[VARIANT] Path-based Field Extraction for VariantArray #7946

carpecodeum · 2025-07-16T21:51:40Z

Which issue does this PR close?

This PR implements efficient path-based field extraction and manipulation capabilities for VariantArray, enabling direct access to nested fields without expensive unshredding operations.
Follow-up on #7919

Closes [Variant] Support variant_get kernel for shredded variants #7941

Rationale for this change

This work builds directly on the path navigation concepts introduced in #7919, sharing the fundamental VariantPathElement design with Field and Index variants. While PR #7919 provided a compute kernel approach with a variant_get function, this PR provides instance-based methods directly on VariantArray with a builder API using owned strings rather than PR #7919 vector-based approach.
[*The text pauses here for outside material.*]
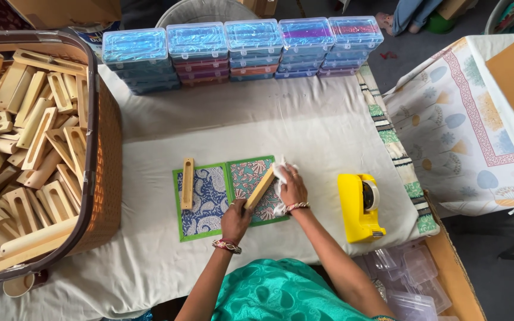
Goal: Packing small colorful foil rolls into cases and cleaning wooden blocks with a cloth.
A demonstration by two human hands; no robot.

This is a draft still, as the changes for #7919 got merged today, I still have to incorporate those changes, and looking forward to reviews and suggestions.

This PR is complementary to #7921, which implements schema-driven shredding during array construction. This PR provides runtime path-based access to both shredded and unshredded data, creating a complete solution for both efficient construction and efficient access of variant data.

Big Thanks to @mprammer @PinkCrow007 for their continued support throughout my Variant exploration

What changes are included in this PR?

Field removal operations through methods like remove_field and remove_fields enable removal of specific fields from variant data, crucial for shredding operations where temporary or debug fields need to be stripped. field_operations.rs provides direct binary manipulation through functions like get_path_bytes, extract_field_bytes, and remove_field_bytes that operate on raw binary format without constructing intermediate objects. variant_parser.rs supports all variant types with parsers for 17 different primitive types, providing the foundation for efficient binary navigation.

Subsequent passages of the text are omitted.